'Game of Thrones' Did a Disservice to Cersei and Jaime

Photo credit: Courtesy
Photo credit: Courtesy

From Esquire

Cersei Lannister, the most ruthless leader to ever sit on the Iron Throne, finally met her end on Game of Thrones, cowering in the Red Keep as her city burned and her people burned with it. She died with her twin brother Jaime Lannister holding her, their unborn baby between them, as the castle fell down on top of them. It was a tragic ending-not because she died trying to protect her child, a fearsome mother until the very end, and not because she died knowing the only man she loved was always loyal to her. It was tragic because a woman of such strength and cunning deserved a better death after eight seasons than to get dragged into a crumbling basement by her dumbass brother.

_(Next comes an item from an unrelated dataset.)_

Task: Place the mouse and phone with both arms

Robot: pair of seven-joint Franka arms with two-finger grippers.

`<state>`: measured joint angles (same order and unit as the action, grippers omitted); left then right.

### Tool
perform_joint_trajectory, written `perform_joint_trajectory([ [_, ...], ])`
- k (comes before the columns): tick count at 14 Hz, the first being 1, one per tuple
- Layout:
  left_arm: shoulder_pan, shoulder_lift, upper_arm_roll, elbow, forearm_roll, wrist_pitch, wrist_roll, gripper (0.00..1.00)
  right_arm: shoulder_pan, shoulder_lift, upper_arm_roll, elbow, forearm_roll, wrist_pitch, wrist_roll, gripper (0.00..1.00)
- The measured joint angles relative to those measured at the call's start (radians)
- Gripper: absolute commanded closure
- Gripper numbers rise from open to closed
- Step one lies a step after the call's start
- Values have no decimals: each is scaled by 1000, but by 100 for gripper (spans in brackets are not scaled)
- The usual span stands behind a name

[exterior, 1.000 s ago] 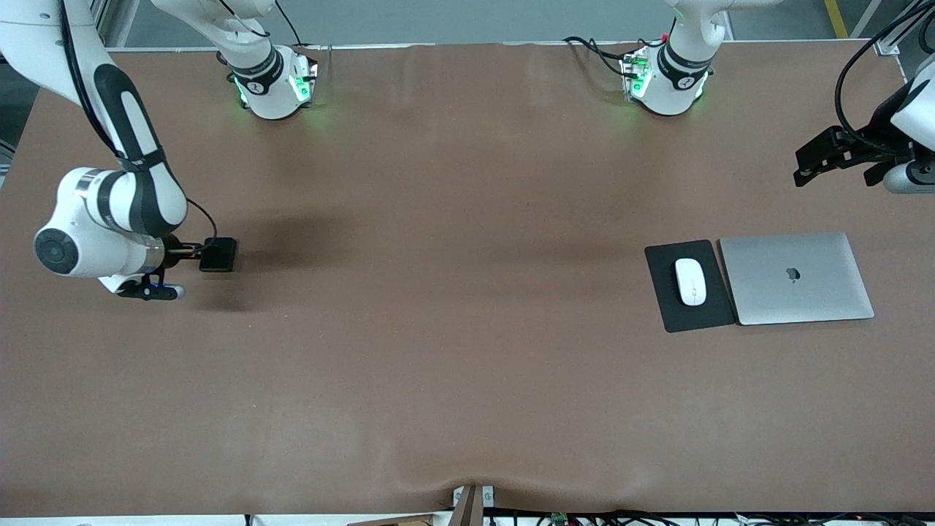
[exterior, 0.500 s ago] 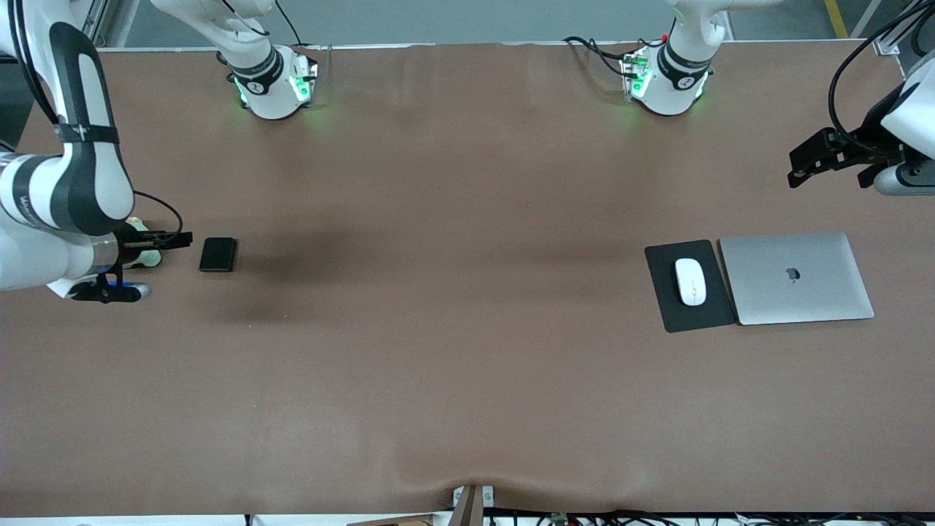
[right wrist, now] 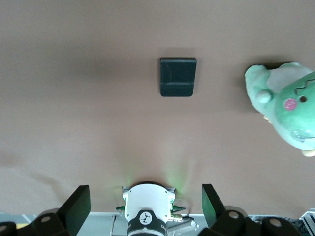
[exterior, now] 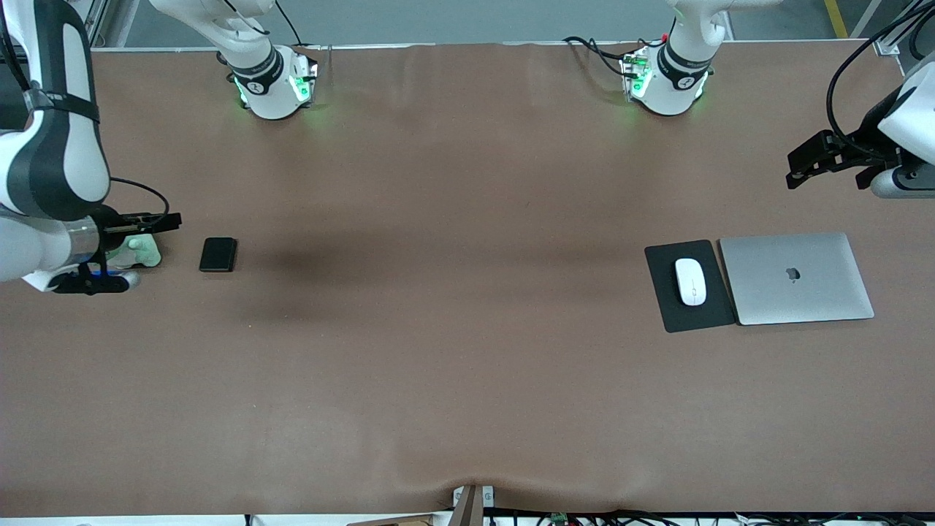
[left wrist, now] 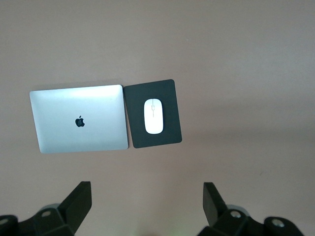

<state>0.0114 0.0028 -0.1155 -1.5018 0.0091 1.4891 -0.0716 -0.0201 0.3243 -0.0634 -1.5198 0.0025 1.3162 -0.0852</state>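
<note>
The right gripper (exterior: pixel 157 219) hangs over the right arm's end of the table (exterior: pixel 453 365). Its two fingers stand wide apart and hold nothing. Just beside it a soft green toy (right wrist: pixel 288 105) lies on the table. The phone (exterior: pixel 218 254) lies flat and alone near the toy, a bit more toward the middle.

The left gripper (exterior: pixel 807 162) hangs over the left arm's end of the table. It is wide open too, and empty. Under its camera the mouse (left wrist: pixel 153 116) sits on the black mouse pad (left wrist: pixel 167 137). A shut silver laptop (left wrist: pixel 78 118) lies just beside the pad, touching it or nearly so.

Both things look put down, so the step now seems to be pulling away. To do it well, each arm should go up and away slowly and not bump the toy, the phone or the laptop.

The only mark to read is the apple shape on the laptop lid. I see no words.
</note>
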Motion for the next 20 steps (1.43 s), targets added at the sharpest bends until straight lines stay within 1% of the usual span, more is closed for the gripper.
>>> perform_joint_trajectory([
  [3, 2, -3, 0, 0, 0, -12, 0, 0, 0, 1, -3, 95, -2, -50, 2, 0],
  [5, 2, -7, 0, 0, 0, -13, 0, 0, -18, 1, -17, 143, 7, -69, 4, 0],
  [8, 2, -9, 0, 1, 0, -12, 0, 0, -111, 0, -25, 204, 118, -106, -64, 0],
  [10, 3, -9, 1, 0, 0, -12, 0, 0, -124, -4, -24, 242, 135, -158, -151, 0],
  [13, 2, -9, 1, 0, 0, 0, 0, 0, -110, -28, -15, 280, 135, -192, -180, 0],
  [16, 1, -9, -1, 0, 0, 3, 0, 0, -86, -89, -11, 286, 136, -200, -181, 0],
  [18, 0, -9, -4, 0, 0, 3, 0, 0, -31, -135, -10, 286, 107, -204, -169, 0],
  [20, 0, -9, -9, 0, 0, 3, 0, 0, 54, -171, -8, 286, 58, -220, -90, 0],
])
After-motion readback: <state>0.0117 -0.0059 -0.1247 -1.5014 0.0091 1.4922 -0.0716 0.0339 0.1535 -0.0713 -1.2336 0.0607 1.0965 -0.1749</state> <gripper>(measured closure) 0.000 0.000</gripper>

As Daenerys went all Mad Queen on King's Landing and burned it to smithereens with Drogon, Cersei stood in her tower and watched it happen in disbelief. People in Game of Thrones just do not have good battle strategies or anything resembling a back-up plan. Then Jaime showed up at the last minute, despite double stab wounds in his gut, and led her to the keep. Down there, he thought he'd find a way out to the boat waiting in the bay, but since every building was in ruins, obviously the entrances were blocked off. Cersei cried that she doesn't want her baby to die, and he took her face in his hands and said, "Nothing else matters. Only us." And then they got squashed.

Cersei long thought her brother Tyrion would kill her, thanks to a prophecy she was told when she was a little girl: "When your tears have drowned you, the valonqar shall wrap his hands about your pale white throat and choke the life from you," the valonqar translating to her "younger sibling." HBO didn't include that part of the Valonqar prophecy in the show, but many fans thought that it meant Tyrion, who did play a hand in her death by being the hand of the Dragon queen. A different interpretation is that Jaime was the valonqar, because technically he was born seconds after Cersei. And in Episode Five, Jaime did technically wrap his hands around her neck and then they did die. But that's a stretch. The Valonqar prophecy was a bust.

We knew Cersei had to die. But she should have been forced to answer for her cruelty. It was lazy to not hold her accountable. And dropping some rocks on her was an easy out. Her end came not because she was outsmarted-there was nothing smart about anyone's battle strategy-or because she was betrayed by a brother she trusted. It didn't happen in a dramatic face-to-face showdown between her and another power player like Dany or Sansa, which would have been so satisfying. There was no plan. Cersei froze up and stopped making decisions for herself, which was deeply un-Cersei-like, and then let her brother step in to do the heavy lifting, filling the role of knight in shining armor. She died scared and powerless and relying on a man to save her.

But Jaime went the way he wanted to go. Back in Season Five, he told Bronn that he wanted to die in the arms of the woman he loved. Wish granted.